Defying Convention: SVM – The Maverick of ML Algorithms
Support vector machine is a type of supervised machine learning that is used for both classification and regression, but classification is preferable.
We know about linear regression and logistic regression. In linear regression, the model draws a multiple-fitted line and chooses one line as the best-fit line, which covers the maximum number of data points. In a logistic regression model, it draws an S-shaped curve that lies between 0 and 1. However, Support Vector Machines (SVM) are also similar to linear regression and logistic regression. SVM also draws multiple lines at the back end and chooses one as the best decision boundary. It also draws a curve. But the main difference is the shape of the line.
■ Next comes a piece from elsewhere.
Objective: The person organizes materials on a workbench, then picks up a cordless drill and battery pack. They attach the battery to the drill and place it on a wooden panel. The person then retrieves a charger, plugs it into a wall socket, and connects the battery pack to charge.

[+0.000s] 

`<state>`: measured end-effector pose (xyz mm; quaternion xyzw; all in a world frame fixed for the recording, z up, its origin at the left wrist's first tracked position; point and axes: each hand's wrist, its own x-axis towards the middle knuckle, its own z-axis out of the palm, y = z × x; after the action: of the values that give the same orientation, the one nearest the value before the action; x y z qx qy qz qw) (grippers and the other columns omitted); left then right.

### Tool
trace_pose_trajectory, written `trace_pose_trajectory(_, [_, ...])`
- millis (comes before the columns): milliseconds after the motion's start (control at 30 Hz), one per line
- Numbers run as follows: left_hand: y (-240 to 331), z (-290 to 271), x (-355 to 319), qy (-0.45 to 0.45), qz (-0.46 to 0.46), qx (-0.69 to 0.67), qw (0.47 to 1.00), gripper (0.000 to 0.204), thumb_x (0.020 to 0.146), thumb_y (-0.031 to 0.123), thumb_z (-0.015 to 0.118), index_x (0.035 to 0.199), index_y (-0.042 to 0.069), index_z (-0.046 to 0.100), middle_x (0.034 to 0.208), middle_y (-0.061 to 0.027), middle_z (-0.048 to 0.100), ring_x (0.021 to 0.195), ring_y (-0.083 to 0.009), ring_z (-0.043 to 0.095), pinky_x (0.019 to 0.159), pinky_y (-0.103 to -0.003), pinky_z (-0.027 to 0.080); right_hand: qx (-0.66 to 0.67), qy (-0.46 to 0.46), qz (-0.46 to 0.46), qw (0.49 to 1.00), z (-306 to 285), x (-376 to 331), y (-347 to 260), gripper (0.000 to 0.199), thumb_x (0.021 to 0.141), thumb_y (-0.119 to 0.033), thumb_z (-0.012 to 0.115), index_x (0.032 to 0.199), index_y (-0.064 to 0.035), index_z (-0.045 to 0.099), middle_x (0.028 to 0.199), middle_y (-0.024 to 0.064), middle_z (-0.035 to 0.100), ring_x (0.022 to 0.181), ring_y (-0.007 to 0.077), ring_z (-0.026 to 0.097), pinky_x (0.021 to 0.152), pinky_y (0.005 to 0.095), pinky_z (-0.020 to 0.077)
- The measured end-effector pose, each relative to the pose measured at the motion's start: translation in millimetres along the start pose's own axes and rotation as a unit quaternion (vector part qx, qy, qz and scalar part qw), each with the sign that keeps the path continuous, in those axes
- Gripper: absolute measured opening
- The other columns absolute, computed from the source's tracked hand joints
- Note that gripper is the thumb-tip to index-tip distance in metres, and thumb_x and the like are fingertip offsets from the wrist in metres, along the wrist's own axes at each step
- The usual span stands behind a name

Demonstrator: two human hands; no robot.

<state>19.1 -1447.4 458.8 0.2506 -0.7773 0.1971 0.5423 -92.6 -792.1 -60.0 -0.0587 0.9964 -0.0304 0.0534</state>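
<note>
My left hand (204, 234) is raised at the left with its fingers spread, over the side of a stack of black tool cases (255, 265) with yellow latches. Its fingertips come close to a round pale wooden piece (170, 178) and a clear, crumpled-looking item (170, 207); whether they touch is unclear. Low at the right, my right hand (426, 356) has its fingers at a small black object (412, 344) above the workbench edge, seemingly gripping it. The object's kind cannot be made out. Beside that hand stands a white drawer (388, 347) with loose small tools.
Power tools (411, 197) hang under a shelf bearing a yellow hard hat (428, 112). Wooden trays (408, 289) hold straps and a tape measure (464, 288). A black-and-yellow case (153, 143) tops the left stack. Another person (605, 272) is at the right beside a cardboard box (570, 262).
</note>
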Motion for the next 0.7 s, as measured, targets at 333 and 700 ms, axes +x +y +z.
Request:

SVM draws a straight line as a decision boundary when the data is linearly separable, which means there is a clear gap or space between the two classes that can be separated by a straight line. A linear decision boundary is the most straightforward option when the data can be separated. On the other hand, SVM uses a non-linear curve as a decision boundary when the data is not linearly separable, which means there is no straight line that can perfectly separate the two classes.
How does SVM work?
When the model receives the data, it draws multiple-decision boundaries, also known as a hyperplane, and chooses the best one. After assigning the decision boundary, the model starts to find the nearest data points for each class and draws the imaginary hyperplane from those points, which is called the support vector. The distance between the support vector and the decision boundary is known as the margin, and the model always tries to maximize the margin. Let’s explore these concepts with appropriate images and descriptions.
Actual Decision Boundary (Hyperplane):
The actual decision boundary, also known as the hyperplane, is the “real” line (in 2D) or “real” flat surface (in higher dimensions) that separates the data points belonging to different classes. In a binary classification problem, the hyperplane is the line or surface that separates the positive class from the negative class with the maximum margin.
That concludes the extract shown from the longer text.